_INPUT_
=== Section Start ===

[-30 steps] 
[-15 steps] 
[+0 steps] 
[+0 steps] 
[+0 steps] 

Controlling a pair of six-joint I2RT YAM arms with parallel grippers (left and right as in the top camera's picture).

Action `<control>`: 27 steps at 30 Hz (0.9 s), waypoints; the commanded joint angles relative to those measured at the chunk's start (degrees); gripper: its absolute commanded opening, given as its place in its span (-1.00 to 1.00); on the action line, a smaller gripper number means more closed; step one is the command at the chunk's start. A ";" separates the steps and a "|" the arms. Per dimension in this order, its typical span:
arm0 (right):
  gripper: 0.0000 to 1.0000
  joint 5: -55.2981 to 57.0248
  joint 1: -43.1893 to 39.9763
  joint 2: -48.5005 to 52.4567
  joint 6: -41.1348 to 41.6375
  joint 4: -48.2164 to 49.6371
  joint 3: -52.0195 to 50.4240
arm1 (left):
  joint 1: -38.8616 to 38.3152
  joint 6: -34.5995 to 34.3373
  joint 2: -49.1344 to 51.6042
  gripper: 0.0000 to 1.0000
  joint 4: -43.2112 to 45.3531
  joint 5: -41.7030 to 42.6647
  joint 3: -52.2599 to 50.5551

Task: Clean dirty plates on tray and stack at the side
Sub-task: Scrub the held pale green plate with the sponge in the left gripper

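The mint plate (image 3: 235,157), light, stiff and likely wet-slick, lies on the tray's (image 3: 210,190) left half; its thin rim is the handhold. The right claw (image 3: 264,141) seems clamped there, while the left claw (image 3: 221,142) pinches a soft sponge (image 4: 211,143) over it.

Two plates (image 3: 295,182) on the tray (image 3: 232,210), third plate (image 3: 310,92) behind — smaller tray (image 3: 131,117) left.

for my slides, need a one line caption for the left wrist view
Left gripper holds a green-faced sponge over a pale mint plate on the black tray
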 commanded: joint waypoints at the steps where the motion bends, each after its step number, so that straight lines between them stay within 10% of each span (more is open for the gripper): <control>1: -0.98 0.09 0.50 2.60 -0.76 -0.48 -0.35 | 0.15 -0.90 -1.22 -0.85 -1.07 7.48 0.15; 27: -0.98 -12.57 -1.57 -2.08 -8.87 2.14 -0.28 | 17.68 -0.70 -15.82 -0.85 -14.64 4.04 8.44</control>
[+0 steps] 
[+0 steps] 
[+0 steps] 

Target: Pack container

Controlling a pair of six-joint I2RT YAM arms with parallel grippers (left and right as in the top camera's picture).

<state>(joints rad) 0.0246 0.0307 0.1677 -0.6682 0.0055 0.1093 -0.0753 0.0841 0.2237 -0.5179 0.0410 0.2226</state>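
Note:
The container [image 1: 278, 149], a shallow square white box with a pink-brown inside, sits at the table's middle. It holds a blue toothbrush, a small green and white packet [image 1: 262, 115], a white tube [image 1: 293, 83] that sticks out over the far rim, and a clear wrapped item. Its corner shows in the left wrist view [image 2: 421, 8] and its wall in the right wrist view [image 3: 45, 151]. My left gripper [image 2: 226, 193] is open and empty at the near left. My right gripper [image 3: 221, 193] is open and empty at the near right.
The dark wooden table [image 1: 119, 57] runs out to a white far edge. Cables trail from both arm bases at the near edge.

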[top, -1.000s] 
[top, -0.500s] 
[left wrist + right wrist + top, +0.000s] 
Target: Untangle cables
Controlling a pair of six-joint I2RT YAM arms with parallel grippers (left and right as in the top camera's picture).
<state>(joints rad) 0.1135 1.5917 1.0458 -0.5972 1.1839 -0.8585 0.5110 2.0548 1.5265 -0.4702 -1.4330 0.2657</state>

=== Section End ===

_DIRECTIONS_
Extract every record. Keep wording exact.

_WRITTEN ANSWER_
[-30 steps] 
[-15 steps] 
[+0 steps] 
[+0 steps] 
[+0 steps] 

Controlling a pair of six-joint I2RT YAM arms with parallel grippers (left and right as in the top camera's picture).

Action `<control>`: 27 steps at 30 Hz (0.9 s), waypoints; the commanded joint angles relative to those measured at the chunk's start (degrees); gripper: its absolute commanded opening, given as its place in its span (-1.00 to 1.00); on the action line, a smaller gripper number means more closed; step one is the command at the chunk's start. A ";" separates the steps and a "|" the arms. Per dimension in this order, its typical span:
arm0 (right):
  gripper: 0.0000 to 1.0000
  joint 5: -55.2981 to 57.0248
  joint 1: -43.1893 to 39.9763
  joint 2: -48.5005 to 52.4567
  joint 6: -41.1348 to 41.6375
  joint 4: -48.2164 to 49.6371
  joint 3: -52.0195 to 50.4240
arm1 (left):
  joint 1: -38.8616 to 38.3152
  joint 6: -34.5995 to 34.3373
  joint 2: -49.1344 to 51.6042
  gripper: 0.0000 to 1.0000
  joint 4: -43.2112 to 45.3531
  joint 5: -41.7030 to 42.6647
  joint 3: -52.2599 to 50.5551

Task: Clean dirty plates on tray and stack at the side
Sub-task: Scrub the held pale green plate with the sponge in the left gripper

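The mint plate (image 3: 235,157), light, stiff and likely wet-slick, lies on the tray's (image 3: 210,190) left half; its thin rim is the handhold. The right claw (image 3: 264,141) seems clamped there, while the left claw (image 3: 221,142) pinches a soft sponge (image 4: 211,143) over it.

Two plates (image 3: 295,182) on the tray (image 3: 232,210), third plate (image 3: 310,92) behind — smaller tray (image 3: 131,117) left.

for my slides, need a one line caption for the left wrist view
Left gripper holds a green-faced sponge over a pale mint plate on the black tray
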 commanded: joint waypoints at the steps where the motion bends, each after its step number, so that straight lines between them stay within 10% of each span (more is open for the gripper): <control>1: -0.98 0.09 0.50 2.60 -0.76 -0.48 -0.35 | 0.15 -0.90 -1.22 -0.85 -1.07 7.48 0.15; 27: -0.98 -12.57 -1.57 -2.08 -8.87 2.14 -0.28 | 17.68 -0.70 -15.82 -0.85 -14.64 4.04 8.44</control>
[+0 steps] 
[+0 steps] 
[+0 steps] 

Target: Pack container

Controlling a pair of six-joint I2RT YAM arms with parallel grippers (left and right as in the top camera's picture).

<state>(joints rad) 0.0246 0.0307 0.1677 -0.6682 0.0055 0.1093 -0.0753 0.0841 0.2237 -0.5179 0.0410 0.2226</state>
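Note:
The container [image 1: 278, 149], a shallow square white box with a pink-brown inside, sits at the table's middle. It holds a blue toothbrush, a small green and white packet [image 1: 262, 115], a white tube [image 1: 293, 83] that sticks out over the far rim, and a clear wrapped item. Its corner shows in the left wrist view [image 2: 421, 8] and its wall in the right wrist view [image 3: 45, 151]. My left gripper [image 2: 226, 193] is open and empty at the near left. My right gripper [image 3: 221, 193] is open and empty at the near right.
The dark wooden table [image 1: 119, 57] runs out to a white far edge. Cables trail from both arm bases at the near edge.
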
[top, -1.000s] 
[top, -0.500s] 
[left wrist + right wrist + top, +0.000s] 
Target: Untangle cables
Controlling a pair of six-joint I2RT YAM arms with parallel grippers (left and right as in the top camera's picture).
<state>(joints rad) 0.1135 1.5917 1.0458 -0.5972 1.1839 -0.8585 0.5110 2.0548 1.5265 -0.4702 -1.4330 0.2657</state>

The requested output is now complete.